Söz konusu bu kutsal toprakların ve Atatürk'ün emaneti olan orman vizyonunun günümüzdeki durumuyla ilgili derin endişeler taşınırken, özellikle pandemi döneminde "Nobel'e aday gösterilmeli," "heykeli dikilmeli" denilerek, hatta türküsü bile yapılan, AKP yanlısı medyanın yanı sıra sözde muhalif medyanın dahi "partilerüstü bilim insanı," "koltuğunu hak eden bir bakan," "devlet adamı terbiyesiyle örnek oluyor" gibi ifadelerle olağanüstü övgüler yağdırdığı, Kadir Savun ve Hulusi Kentmen gibi Yeşilçam'ın babacan karakterlerine benzetilerek adeta bir kahraman gibi lanse edilen bir ismin etrafında dönen bu "yalaka pozitif" tablonun, topluma bulaştırılan asıl virüs olduğu düşüncesini pekiştirdiği, medyanın bu tutumunun kamuoyunu yanıltıcı bir perdeleme görevi gördüğü ifade ediliyor.

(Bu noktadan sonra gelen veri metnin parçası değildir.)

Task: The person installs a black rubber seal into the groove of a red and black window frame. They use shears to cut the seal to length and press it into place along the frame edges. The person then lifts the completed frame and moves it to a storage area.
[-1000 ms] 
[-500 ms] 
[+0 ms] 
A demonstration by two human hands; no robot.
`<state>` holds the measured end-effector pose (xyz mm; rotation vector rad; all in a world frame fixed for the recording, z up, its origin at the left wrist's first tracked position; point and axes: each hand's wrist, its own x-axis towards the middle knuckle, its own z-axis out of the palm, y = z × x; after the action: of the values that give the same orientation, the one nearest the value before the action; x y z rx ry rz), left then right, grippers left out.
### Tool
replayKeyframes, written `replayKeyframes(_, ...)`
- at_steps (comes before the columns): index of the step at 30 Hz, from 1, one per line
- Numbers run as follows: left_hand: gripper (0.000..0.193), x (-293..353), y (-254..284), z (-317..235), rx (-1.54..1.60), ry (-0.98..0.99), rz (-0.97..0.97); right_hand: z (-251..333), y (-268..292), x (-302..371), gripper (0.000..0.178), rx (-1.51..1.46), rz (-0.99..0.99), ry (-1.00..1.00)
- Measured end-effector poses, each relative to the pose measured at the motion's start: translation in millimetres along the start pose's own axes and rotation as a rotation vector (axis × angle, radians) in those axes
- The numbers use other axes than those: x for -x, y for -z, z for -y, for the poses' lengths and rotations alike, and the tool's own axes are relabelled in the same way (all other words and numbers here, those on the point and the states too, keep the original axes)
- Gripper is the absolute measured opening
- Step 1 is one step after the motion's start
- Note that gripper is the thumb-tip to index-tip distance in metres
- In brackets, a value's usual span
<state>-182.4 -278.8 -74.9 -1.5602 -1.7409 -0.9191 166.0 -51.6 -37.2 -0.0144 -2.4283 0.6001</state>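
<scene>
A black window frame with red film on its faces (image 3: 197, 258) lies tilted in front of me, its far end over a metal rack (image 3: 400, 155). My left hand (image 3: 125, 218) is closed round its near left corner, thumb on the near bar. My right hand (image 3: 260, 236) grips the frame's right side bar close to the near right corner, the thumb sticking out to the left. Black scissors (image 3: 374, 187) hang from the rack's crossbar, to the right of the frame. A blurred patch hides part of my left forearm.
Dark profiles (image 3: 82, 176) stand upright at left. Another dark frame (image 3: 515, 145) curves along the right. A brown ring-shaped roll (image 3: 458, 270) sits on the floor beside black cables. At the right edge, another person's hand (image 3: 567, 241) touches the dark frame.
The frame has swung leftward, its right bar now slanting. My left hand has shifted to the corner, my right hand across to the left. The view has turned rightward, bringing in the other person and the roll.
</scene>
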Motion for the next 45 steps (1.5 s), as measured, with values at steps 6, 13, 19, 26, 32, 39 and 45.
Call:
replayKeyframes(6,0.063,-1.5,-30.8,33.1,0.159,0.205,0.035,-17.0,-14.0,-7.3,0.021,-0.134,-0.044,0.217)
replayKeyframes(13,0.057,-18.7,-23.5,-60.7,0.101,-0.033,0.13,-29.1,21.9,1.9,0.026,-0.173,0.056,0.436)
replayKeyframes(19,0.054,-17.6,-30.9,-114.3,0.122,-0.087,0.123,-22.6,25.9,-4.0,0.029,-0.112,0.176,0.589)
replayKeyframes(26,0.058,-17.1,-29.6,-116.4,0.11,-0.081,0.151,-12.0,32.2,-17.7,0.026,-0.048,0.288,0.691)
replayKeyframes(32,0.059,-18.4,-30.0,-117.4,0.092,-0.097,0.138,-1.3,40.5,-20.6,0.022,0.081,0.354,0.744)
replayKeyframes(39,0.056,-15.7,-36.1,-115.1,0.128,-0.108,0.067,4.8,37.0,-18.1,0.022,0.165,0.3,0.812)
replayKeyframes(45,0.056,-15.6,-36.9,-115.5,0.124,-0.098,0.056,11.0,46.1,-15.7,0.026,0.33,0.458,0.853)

Gelinen noktada ise, "herkesi kucaklayan" olarak tanıtılan bu figürün arkasındaki gerçekler gün yüzüne çıkarken, vatan vizyonunun bizatihi simgesi olan Atatürk Orman Çiftliği'nin 403 bin metrekarelik devasa orman alanının, SİT alanı olmasına ve Çevre Bakanlığı tarafından imar planında özel statü sağlanmasına rağmen, göz göre göre talan edilerek, Fahrettin Koca'nın Medipol Üniversitesi'ne verildiği, zaten daha önce de Saray'ın, maket dinozor parkının ve Amerikan Büyükelçiliği'nin buraya dikildiği, bir yandan ormanların söndürme uçağı alınmadığı için kül olduğu, diğer yandan kalan ormanların yandaşların madenlerine ve rantına açıldığı bu vahim tablonun, aslında tüm bu övgülerin ve "devletin bekası" söylemlerinin ardındaki acı gerçeği ve Atatürk'ün kutsal emanetine karşı yapılan sorumsuzluğu gözler önüne serdiği, bu durumun ülkenin geleceği ve doğal mirası için büyük bir tehdit oluşturduğu net bir şekilde anlaşılıyor.